Rust in my Nagant!

J2.

New member
What I thought was cleaned, was not. After shooting surplus ammo and then sitting for a few weeks. I discovered rust in the barrel. I have used dry brass brushes, brush with Ballistol. Swabs with the same and with brake cleaner. I can't seem to get the riffling grooves clean. I did a search and didn't find the aswer. Any help? Thank you.
 
You can't "clean out" rust because it is an eating away of the steel in the barrel. The best you can do is to kill live rust with boiling water, then scrub the barrel good with the cleaner and oil it. If you do this IMMEDIATELY after firing corrosive primed ammunition, you can at least prevent more rust, but you can't get back the metal that was corroded away or make the barrel shiny again.

Jim
 
use hoppes no. 9 solvent (4$ at walmart) on a brass brush push and pull it throught the barrel about 10 times, then pull a solvent soaked patch through ( I use 12 guage patches) then pull a dry patch through, then spray a patch with rem. oil and pull it through. if the barrel still looks dirty in the grooves then it is pitted
 
corrosive primers

all the solvents and the do this then do that and on and on will Not get the corrosive salts out of your rifle. only water will dissolve the salts left by the primers. so first clean it with soap and water, then use whatever you like for the powder and copper fouling. simply rundry patches after the soap and water patches then use your solvent for the rest.
 
all the solvents and the do this then do that and on and on will Not get the corrosive salts out of your rifle. only water will dissolve the salts left by the primers. so first clean it with soap and water, then use whatever you like for the powder and copper fouling. simply rundry patches after the soap and water patches then use your solvent for the rest.
This to me makes the most sense, kinda like after shooting my smoke pole!
 
Ammonia is used in bore cleaning compounds to remove copper and nickel fouling, not to dissolve potassium chloride, which is what causes the corrosion. Super market ammonia is mostly water, which is why it does dissolve the salt, but the ammonia itself is not the key.

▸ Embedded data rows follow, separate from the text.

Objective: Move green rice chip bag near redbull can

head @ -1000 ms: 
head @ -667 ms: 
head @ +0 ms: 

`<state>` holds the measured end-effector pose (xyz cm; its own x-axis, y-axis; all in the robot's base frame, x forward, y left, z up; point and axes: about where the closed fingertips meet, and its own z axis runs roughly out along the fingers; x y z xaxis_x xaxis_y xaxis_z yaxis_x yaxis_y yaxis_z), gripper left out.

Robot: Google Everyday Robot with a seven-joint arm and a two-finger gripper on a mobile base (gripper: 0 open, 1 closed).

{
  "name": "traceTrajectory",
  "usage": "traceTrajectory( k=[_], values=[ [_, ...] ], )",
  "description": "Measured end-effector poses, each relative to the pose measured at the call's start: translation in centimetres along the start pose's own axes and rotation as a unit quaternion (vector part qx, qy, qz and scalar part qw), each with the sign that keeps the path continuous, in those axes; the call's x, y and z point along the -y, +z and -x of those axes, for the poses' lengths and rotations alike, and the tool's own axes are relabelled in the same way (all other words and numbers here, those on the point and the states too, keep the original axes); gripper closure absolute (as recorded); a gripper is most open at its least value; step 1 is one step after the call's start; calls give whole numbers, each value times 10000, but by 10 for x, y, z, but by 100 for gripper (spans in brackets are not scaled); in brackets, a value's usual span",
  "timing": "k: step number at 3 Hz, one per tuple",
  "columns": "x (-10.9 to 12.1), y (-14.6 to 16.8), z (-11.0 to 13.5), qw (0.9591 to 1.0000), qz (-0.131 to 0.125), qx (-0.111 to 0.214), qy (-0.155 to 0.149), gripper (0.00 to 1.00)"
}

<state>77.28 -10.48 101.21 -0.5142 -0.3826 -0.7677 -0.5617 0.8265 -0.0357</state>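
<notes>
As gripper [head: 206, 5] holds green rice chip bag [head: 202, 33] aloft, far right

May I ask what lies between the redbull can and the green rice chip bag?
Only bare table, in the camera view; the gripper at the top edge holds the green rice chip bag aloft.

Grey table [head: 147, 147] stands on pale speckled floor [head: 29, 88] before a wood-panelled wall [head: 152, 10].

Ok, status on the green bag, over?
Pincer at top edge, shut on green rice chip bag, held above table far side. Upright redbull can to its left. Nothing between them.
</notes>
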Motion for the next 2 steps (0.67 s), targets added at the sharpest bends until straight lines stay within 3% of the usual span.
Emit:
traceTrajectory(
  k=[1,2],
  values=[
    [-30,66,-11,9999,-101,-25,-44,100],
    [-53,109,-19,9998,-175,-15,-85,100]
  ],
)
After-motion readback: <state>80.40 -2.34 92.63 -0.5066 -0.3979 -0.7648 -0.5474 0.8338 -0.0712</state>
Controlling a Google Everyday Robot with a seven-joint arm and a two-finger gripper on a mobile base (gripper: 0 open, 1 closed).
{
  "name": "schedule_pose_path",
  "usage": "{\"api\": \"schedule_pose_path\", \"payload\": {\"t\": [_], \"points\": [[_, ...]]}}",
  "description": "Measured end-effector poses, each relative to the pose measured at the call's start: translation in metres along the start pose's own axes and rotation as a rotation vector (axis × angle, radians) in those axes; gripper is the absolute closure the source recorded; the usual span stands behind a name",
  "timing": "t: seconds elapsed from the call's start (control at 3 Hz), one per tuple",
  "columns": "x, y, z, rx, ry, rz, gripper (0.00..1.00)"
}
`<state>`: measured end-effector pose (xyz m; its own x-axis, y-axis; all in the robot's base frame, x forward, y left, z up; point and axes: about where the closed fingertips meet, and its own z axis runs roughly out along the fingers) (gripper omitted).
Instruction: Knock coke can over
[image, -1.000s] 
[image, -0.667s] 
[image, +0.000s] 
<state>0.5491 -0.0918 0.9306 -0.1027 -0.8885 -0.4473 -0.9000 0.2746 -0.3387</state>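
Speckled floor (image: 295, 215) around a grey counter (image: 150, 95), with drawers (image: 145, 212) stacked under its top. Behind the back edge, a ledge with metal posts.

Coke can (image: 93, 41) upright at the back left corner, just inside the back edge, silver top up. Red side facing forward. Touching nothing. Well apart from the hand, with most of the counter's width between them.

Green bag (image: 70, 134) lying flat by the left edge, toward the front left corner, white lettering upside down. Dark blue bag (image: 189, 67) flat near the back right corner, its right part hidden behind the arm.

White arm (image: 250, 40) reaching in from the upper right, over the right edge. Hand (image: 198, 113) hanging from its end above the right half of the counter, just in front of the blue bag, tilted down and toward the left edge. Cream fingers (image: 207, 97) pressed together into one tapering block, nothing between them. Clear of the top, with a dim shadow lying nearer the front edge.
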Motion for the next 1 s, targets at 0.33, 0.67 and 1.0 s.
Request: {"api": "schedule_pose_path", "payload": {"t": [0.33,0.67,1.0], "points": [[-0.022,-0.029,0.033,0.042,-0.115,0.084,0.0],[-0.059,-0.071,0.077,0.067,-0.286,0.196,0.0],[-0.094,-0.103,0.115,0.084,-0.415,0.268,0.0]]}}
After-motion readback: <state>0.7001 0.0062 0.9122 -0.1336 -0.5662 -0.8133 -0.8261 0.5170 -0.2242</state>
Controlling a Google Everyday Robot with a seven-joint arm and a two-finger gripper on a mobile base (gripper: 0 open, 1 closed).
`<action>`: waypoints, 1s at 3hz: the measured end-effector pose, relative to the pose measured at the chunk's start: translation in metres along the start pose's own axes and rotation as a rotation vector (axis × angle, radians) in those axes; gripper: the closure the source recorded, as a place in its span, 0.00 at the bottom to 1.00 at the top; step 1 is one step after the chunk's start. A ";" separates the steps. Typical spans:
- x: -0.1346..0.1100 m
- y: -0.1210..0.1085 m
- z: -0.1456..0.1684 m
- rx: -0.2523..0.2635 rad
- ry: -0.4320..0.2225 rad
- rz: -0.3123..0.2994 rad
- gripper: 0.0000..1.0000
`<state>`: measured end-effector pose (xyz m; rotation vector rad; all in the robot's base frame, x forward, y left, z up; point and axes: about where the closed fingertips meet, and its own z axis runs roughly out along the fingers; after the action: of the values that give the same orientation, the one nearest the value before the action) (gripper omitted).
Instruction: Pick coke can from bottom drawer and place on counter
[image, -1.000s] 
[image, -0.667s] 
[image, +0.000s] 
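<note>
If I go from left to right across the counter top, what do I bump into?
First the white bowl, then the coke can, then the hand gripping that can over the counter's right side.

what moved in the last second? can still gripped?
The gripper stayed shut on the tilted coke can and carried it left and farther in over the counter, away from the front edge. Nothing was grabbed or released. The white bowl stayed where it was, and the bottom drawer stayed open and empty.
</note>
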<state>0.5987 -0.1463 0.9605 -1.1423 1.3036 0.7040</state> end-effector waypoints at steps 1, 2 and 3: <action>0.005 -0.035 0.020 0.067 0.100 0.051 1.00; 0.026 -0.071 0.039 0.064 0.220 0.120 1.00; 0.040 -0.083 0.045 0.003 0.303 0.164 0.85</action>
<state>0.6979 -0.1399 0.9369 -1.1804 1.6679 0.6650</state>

The compound used in primers for years was potassium chlorate; it was a very stable compound and was preferred by the military since it lasted for decades and was nearly immune to climate changes and temperature extremes. But when the primer is fired, the potassium chlorate gives up its oxygen and becomes potassium chloride salt, akin to ordinary table salt (sodium chloride) but even more aggressive.